● **DIRECTIONS FOR THIS TASK**: Go through the listing below and list every line with "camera".

● **DATA SECTION**:
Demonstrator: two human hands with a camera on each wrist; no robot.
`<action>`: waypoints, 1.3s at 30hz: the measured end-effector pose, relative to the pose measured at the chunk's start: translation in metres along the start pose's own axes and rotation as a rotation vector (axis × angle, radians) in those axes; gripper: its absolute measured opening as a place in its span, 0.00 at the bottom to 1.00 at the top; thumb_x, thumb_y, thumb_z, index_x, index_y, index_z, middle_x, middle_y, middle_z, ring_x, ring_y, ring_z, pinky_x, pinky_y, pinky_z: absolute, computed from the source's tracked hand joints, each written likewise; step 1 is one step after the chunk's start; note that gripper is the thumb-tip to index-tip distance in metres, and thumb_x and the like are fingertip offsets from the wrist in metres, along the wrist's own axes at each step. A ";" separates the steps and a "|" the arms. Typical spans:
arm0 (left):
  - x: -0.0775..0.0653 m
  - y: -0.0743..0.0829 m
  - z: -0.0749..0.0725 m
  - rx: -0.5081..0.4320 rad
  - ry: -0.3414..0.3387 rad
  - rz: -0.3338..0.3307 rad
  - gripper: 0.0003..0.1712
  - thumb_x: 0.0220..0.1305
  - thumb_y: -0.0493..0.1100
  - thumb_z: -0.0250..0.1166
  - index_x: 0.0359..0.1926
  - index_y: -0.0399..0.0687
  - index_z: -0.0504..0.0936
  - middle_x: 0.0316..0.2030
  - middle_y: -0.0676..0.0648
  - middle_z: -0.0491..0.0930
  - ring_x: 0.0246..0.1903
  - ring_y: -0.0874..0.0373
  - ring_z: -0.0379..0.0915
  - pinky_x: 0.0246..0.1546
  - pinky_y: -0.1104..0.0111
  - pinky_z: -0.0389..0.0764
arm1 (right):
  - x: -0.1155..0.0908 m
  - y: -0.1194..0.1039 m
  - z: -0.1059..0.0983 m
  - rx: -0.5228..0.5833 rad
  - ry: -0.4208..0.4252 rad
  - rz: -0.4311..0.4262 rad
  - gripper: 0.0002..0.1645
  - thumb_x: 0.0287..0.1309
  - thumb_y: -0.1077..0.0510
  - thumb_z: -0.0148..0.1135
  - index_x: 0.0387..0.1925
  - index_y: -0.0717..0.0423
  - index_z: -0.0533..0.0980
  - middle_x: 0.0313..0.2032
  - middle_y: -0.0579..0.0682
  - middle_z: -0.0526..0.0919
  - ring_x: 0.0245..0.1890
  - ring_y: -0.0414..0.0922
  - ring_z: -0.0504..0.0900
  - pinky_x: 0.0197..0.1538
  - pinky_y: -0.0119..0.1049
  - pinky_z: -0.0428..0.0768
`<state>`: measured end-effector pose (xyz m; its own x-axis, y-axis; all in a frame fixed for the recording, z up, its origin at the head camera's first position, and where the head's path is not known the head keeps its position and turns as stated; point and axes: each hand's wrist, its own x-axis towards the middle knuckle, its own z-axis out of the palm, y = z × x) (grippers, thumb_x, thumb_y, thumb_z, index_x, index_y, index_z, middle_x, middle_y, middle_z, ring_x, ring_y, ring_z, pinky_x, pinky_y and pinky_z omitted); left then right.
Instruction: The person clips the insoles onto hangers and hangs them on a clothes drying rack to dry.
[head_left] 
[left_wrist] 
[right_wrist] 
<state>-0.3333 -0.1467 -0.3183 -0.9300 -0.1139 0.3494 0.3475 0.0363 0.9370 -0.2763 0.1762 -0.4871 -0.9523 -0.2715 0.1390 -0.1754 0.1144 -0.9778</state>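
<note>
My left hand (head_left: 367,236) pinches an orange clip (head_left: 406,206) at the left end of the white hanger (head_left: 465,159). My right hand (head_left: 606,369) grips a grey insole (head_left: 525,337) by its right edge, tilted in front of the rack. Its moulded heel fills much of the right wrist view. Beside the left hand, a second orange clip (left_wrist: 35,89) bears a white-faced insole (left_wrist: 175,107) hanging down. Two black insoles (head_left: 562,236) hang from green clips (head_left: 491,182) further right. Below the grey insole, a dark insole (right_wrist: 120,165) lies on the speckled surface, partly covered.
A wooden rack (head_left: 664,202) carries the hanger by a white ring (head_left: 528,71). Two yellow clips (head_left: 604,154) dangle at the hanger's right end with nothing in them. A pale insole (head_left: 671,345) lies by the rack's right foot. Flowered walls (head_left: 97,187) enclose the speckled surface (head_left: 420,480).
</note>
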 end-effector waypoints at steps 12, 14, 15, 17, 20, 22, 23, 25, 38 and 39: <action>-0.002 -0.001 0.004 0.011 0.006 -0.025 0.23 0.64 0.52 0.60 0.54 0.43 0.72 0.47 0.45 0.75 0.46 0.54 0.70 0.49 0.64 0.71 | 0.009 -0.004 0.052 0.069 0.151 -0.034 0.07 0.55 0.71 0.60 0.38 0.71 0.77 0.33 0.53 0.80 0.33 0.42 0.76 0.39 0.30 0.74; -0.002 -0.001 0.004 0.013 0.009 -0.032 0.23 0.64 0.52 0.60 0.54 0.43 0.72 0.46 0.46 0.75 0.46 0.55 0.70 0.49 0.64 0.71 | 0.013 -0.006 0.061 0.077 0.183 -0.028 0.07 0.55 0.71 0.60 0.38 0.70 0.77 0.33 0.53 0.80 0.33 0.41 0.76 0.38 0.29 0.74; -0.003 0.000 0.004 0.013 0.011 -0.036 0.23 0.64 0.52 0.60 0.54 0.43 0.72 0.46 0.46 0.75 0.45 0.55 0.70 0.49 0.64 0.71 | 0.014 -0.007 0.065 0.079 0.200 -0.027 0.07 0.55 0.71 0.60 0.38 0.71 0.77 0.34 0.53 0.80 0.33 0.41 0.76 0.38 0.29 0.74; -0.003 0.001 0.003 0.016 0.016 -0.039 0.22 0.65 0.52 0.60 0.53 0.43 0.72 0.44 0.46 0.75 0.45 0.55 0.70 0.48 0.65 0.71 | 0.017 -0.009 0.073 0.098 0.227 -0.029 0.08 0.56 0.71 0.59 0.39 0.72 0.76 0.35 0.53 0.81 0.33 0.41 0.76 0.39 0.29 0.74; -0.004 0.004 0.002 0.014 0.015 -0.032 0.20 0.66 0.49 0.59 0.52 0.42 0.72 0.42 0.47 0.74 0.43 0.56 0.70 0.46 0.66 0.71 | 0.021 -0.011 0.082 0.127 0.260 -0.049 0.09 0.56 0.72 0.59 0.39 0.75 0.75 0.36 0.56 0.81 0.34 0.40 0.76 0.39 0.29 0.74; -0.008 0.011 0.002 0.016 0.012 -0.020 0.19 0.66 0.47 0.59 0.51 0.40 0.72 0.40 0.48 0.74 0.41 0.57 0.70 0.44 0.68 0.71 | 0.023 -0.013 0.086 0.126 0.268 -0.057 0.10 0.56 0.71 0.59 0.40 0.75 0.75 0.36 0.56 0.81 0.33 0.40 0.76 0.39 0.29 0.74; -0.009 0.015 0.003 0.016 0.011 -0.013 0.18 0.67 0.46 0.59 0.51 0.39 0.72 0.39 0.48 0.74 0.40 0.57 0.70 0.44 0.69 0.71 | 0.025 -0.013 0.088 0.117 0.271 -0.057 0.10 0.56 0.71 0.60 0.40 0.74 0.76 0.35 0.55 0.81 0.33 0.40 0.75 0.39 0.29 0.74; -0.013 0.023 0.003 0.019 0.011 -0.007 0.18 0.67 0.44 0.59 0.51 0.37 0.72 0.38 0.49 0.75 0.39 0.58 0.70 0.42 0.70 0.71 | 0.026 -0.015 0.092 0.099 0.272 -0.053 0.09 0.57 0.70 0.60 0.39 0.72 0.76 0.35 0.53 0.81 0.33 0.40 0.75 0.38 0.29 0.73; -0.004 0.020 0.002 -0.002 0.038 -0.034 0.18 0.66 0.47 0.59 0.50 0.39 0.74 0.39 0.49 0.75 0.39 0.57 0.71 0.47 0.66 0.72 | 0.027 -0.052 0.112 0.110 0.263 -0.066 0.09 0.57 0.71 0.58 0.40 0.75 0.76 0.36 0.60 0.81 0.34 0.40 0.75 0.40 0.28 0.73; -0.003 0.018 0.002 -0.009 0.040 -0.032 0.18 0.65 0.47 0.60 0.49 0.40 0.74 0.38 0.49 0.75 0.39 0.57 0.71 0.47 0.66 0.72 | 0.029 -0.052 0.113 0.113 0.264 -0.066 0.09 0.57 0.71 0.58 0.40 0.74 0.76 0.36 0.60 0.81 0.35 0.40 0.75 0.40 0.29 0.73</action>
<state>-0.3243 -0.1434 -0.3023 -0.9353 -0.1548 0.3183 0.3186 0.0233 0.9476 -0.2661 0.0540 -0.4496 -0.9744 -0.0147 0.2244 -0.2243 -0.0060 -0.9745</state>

● **TASK RESULT**:
Demonstrator: two human hands with a camera on each wrist; no robot.
`<state>`: measured end-effector pose (xyz m; its own x-axis, y-axis; all in a frame fixed for the recording, z up, its origin at the head camera's first position, and where the head's path is not known the head keeps its position and turns as stated; point and axes: each hand's wrist, its own x-axis towards the middle knuckle, its own z-axis out of the palm, y = z × x) (grippers, thumb_x, thumb_y, thumb_z, index_x, index_y, index_z, middle_x, middle_y, middle_z, ring_x, ring_y, ring_z, pinky_x, pinky_y and pinky_z omitted); left then right.

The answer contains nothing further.